Presurgical neoadjuvant chemotherapy has shown promise in the treatment of locally advanced breast carcinoma (LABC). Response assessment by clinical examination and mammography is difficult. This study evaluated and compared fluorine-18 fluorodeoxyglucose positron emission tomography (18F-FDG-PET) and technetium-99m sestamibi scintimammography (SMM) as potential methods for the early assessment of tumour response to neoadjuvant chemotherapy in patients with LABC. Seven patients underwent PET and SMM [planar and single-photon emission tomography (SPET)] before beginning chemotherapy, after the first and second cycles of chemotherapy and after completing chemotherapy prior to surgery. PET and SMM results were evaluated visually and semi-quantitatively by calculating standardised uptake values (SUV) and tumour/lung ratios in the initial and subsequent studies. The findings were correlated with the initial clinical and mammographic findings and the final histopathological diagnoses. There was a highly significant correlation between SUVmean, SUVmax and the tumour/lung ratio determined with SMM-SPET in the studies performed before and during neoadjuvant chemotherapy. All three patients with complete remission showed decreasing FDG and sestamibi uptake as early as 8 days after therapy. In the presurgical study, increased sestamibi and FDG uptake was no longer evident. Three patients had partial remission with clearly reduced but persisting focal FDG and sestamibi uptake after neoadjuvant therapy. One patient who did not respond to therapy had unchanged intense tracer uptake during chemotherapy that was evident with both techniques.
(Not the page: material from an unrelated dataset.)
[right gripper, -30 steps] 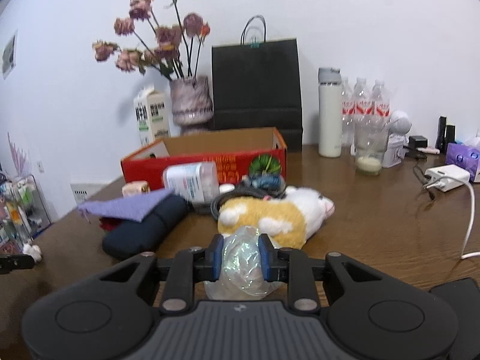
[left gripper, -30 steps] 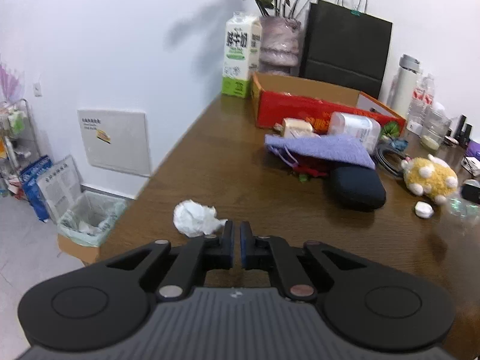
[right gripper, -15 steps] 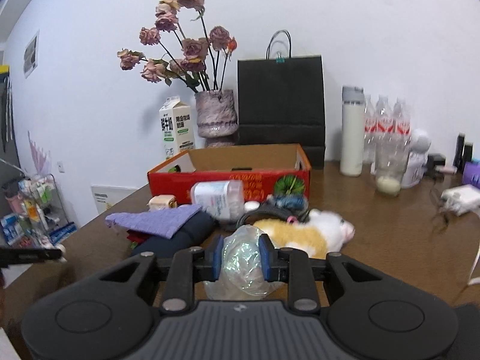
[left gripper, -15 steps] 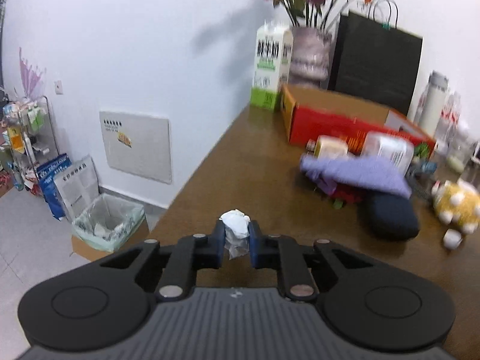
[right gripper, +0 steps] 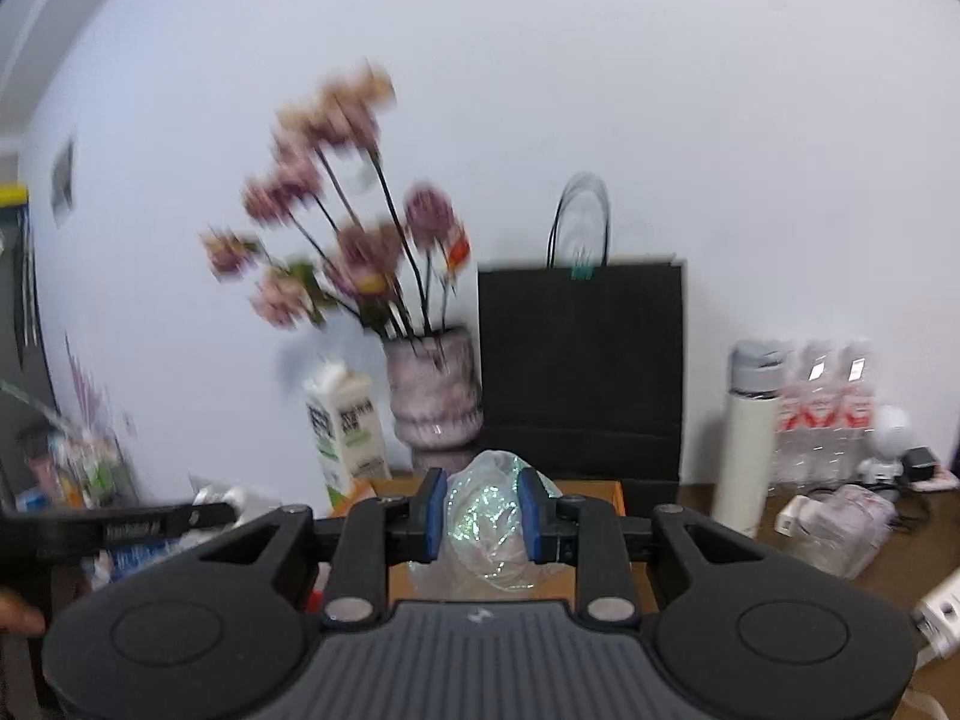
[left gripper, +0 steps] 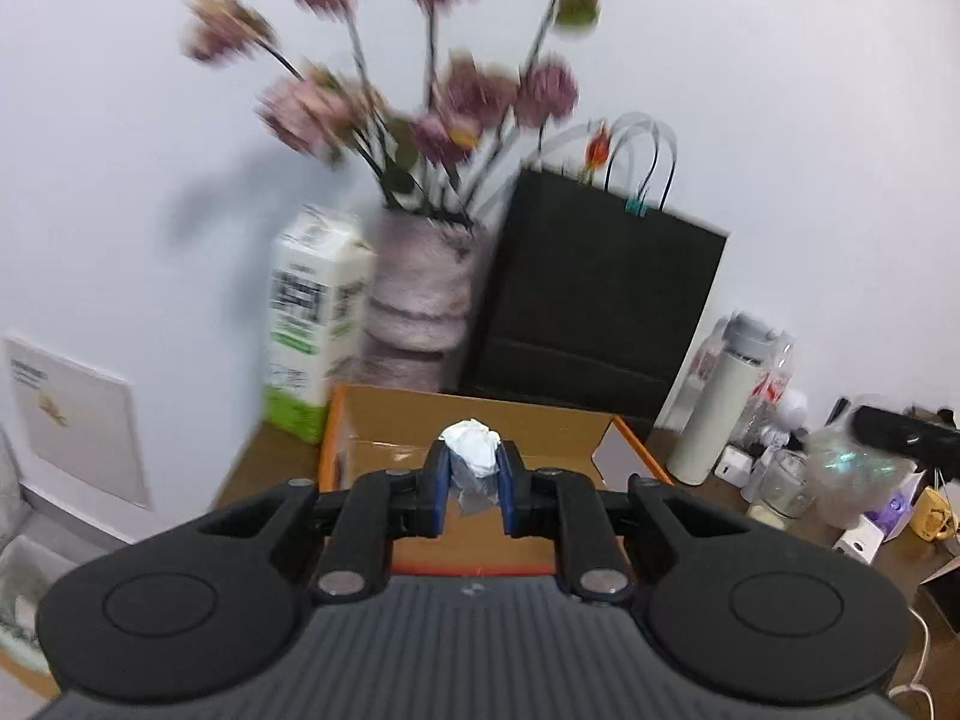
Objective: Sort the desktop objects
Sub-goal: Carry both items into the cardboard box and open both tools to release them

An early decline in glucose metabolism or sestamibi uptake 8 days after beginning therapy did not necessarily predict complete tumour remission in the further course of chemotherapy. On the other hand, increased tracer uptake after the first cycle did not exclude a partial tumour response. After the second chemotherapeutic cycle both techniques were able to distinguish between complete and partial/no response. There was a good correlation between preoperative FDG and sestamibi uptake and the histopathologically determined tumour size. However, small residual invasive tumours in patients with clinically complete remission could not be visualised with either technique. The preliminary data demonstrate that sestamibi SMM is as useful as FDG-PET for the monitoring of tumour response to neoadjuvant chemotherapy.

PMID:
11440031
DOI:
10.1007/s002590100539
[Indexed for MEDLINE]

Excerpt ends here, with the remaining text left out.